Archaeologists Discover 1400 Artifacts In Bronze Age Warrior’s Tomb

University of Cincinnati, Pylos Excavations
University of Cincinnati, Pylos Excavations

Archaeologists in southern Greece have uncovered the tomb of a wealthy Bronze Age warrior dating back to around 1500 BCE. The tomb includes not only the warrior’s skeleton, but also 1400 artifacts ranging from bronze swords and daggers to gold jewelry and precious stone beads. The University of Cincinnati-led archaeological team is calling it one of the biggest finds in mainland Greece in 65 years. 

The dig began inauspiciously: the team, who had been excavating the area around the Palace of Nestor at Pylos, chose to survey a nearby field, and soon found a few deliberately-placed stones.

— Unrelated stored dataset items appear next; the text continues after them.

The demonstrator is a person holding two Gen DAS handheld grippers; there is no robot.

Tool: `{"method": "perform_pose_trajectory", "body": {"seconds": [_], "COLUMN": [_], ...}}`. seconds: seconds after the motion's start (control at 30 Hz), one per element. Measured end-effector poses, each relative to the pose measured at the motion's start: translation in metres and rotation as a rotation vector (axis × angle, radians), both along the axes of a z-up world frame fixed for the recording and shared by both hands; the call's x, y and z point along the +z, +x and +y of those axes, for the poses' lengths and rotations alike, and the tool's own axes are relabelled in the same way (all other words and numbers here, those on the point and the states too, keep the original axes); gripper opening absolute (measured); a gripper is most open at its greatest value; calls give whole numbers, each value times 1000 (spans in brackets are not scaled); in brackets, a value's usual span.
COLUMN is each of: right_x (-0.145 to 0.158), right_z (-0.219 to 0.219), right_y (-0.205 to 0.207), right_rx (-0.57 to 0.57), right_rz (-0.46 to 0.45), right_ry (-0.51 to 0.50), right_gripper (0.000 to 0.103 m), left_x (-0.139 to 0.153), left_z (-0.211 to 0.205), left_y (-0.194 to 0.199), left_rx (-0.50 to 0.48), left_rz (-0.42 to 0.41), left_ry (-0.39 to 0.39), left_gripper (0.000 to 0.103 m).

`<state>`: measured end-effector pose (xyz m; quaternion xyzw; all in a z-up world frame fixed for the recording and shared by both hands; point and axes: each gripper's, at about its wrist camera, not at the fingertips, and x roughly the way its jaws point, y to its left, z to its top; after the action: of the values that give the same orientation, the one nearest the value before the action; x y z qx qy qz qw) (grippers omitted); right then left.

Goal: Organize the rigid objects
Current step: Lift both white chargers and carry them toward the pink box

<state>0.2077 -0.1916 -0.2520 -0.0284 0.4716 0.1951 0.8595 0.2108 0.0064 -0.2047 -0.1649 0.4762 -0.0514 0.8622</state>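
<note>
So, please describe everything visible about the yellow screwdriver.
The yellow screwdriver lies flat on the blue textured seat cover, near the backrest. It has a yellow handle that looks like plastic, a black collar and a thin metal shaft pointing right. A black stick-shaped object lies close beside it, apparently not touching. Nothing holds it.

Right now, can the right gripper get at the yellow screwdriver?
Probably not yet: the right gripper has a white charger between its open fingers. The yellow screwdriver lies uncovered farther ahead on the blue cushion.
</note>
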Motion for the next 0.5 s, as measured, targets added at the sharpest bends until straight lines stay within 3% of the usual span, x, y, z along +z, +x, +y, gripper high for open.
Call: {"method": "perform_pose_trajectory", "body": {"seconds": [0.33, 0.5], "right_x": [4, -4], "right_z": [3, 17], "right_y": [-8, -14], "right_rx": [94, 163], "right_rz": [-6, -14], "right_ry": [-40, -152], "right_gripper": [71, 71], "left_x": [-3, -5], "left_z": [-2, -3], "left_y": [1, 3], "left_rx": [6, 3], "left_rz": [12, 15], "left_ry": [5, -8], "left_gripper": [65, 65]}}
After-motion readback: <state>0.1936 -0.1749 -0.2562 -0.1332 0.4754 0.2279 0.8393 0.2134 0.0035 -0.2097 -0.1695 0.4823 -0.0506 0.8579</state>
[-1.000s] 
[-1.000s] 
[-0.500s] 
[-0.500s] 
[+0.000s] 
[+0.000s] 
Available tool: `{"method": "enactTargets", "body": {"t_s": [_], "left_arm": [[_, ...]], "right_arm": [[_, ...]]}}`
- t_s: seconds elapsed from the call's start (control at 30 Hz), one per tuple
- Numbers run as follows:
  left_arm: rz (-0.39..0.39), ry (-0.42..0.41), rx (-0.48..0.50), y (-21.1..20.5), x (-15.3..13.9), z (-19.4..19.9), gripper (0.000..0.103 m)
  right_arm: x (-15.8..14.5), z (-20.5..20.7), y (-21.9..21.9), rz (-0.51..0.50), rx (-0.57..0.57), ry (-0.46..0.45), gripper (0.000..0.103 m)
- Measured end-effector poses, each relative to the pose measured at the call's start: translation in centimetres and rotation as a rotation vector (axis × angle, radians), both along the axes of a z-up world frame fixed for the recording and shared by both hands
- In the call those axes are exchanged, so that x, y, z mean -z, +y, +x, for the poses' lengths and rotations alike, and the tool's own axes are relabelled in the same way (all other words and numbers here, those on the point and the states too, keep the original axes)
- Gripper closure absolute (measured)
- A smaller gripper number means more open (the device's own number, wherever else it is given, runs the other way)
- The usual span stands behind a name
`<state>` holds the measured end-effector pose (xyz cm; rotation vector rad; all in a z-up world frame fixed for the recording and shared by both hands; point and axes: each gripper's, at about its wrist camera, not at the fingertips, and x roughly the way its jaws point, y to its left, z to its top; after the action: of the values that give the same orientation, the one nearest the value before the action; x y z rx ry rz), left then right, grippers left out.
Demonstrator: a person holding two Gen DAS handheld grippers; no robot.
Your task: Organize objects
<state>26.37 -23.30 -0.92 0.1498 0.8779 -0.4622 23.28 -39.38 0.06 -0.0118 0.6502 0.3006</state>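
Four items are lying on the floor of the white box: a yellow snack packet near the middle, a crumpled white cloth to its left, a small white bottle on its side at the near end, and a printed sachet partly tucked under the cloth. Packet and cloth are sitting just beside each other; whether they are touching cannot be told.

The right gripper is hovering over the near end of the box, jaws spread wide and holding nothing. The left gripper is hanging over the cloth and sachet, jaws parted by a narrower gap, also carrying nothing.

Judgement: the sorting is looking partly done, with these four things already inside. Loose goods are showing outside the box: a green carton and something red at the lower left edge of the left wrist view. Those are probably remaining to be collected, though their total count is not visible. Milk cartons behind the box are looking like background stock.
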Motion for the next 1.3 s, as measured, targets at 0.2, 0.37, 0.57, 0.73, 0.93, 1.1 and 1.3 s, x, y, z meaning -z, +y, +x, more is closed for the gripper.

“At first, we expected to find the remains of a house,” University of Cincinnati researcher Jack L. Davis told UC Magazine. “We expected that this was the corner of a room of a house, but quickly realized that it was the tops of the walls of a stone-lined grave shaft.”

Further excavation of the tomb, which measures around five feet deep, revealed an amazing sight:

On the floor of the grave lay the skeleton of an adult male, stretched out on his back. Weapons lay to his left, and jewelry to his right.

Near the head and chest was a bronze sword, its ivory hilt covered in gold. A gold-hilted dagger lay beneath it. Still more weapons were found by the man’s legs and feet.

Gold cups rested on his chest and stomach, and near his neck was a perfectly preserved gold necklace with two pendants. By his right side and spread around his head were over one thousand beads of carnelian, amethyst, jasper, agate and gold. Nearby were four gold rings, and silver cups as well as bronze bowls, cups, jugs and basins.

According to The New York Times, the researchers are calling the ancient man the “griffin warrior,” after an ivory plaque carved with a griffin found beside him in the tomb. Based on the precious metals and beads also found in the grave, they believe he was a leader in his community, and of course, extremely wealthy. As Davis explained to UC Magazine, “Whoever he was, he seems to have been celebrated for his trading or fighting [on] the nearby island of Crete and for his appreciation of the more-sophisticated and delicate [art] of the Minoan civilization (found on Crete), with which he was buried.”

Researchers believe the tomb may help shed light on the emergence of Mycenaean civilization and the roots of classic Greek culture, which arose in that area several centuries later. Though the tomb pre-dates the Palace of Nestor (which was, itself, destroyed in 1180 BC, around the time of Homer’s Troy) by 200 or 300 years, it provides valuable clues about the emergence of culture and trade in that region. Together with other recent finds, like the Mycenaean palace near Sparta, the researchers believe they can start to piece together a more complete picture of the origins of Mycenaean civilization, which was the first advanced civilization to emerge on the European mainland.

The team is still in shock, not only that they found the tomb, but that it had lain undisturbed for so many centuries. So many ancient tombs have been rooted out and looted over the years—and this one, with the top of its stone wall standing in the field, was lying almost in plain sight. “It is indeed mind boggling that we were first,” Dr. Davis told The New York Times. “I’m still shaking my head in disbelief. So many walked over it so many times, including our own team.”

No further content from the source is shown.